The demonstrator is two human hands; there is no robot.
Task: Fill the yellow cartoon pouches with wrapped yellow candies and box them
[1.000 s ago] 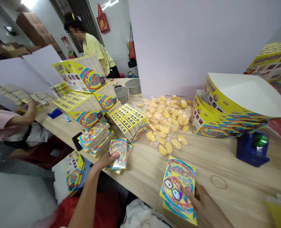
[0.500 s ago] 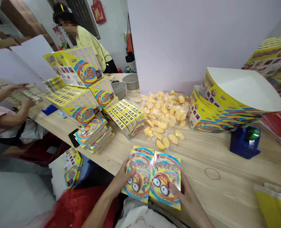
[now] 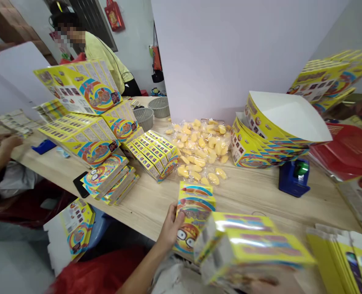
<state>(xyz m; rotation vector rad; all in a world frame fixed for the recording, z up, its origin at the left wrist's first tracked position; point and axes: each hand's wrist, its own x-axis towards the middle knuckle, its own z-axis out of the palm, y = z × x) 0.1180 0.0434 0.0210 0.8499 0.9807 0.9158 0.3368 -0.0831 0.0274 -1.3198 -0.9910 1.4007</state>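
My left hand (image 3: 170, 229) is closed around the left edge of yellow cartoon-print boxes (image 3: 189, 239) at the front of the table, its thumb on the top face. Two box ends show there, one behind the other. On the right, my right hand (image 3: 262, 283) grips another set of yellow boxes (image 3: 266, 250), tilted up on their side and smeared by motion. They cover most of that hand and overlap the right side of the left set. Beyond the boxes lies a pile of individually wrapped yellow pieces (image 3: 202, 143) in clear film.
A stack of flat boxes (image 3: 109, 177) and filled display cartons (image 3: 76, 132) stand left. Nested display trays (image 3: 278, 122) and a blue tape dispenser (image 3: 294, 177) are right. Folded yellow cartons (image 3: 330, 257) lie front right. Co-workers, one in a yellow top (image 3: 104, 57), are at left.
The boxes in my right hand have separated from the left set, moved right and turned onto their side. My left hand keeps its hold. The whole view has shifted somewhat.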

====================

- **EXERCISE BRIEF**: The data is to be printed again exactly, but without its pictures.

- **RESULT FOR THIS TASK**:
The demonstrator is two human hands; there is no robot.
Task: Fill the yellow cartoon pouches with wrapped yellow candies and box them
[1.000 s ago] 
[0.500 s ago] 
[now] 
<state>(xyz m; rotation vector rad; all in a world frame fixed for the recording, z up, its origin at the left wrist's first tracked position; point and axes: each hand's wrist, its own x-axis towards the middle knuckle, its own z-axis out of the palm, y = z × x) 0.1180 0.0434 0.0210 0.8499 0.9807 0.9158 0.3368 -0.0831 0.0274 -1.3198 -0.9910 1.4007</state>
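My left hand (image 3: 170, 229) is closed around the left edge of yellow cartoon-print boxes (image 3: 189, 239) at the front of the table, its thumb on the top face. Two box ends show there, one behind the other. On the right, my right hand (image 3: 262, 283) grips another set of yellow boxes (image 3: 266, 250), tilted up on their side and smeared by motion. They cover most of that hand and overlap the right side of the left set. Beyond the boxes lies a pile of individually wrapped yellow pieces (image 3: 202, 143) in clear film.
A stack of flat boxes (image 3: 109, 177) and filled display cartons (image 3: 76, 132) stand left. Nested display trays (image 3: 278, 122) and a blue tape dispenser (image 3: 294, 177) are right. Folded yellow cartons (image 3: 330, 257) lie front right. Co-workers, one in a yellow top (image 3: 104, 57), are at left.
The boxes in my right hand have separated from the left set, moved right and turned onto their side. My left hand keeps its hold. The whole view has shifted somewhat.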

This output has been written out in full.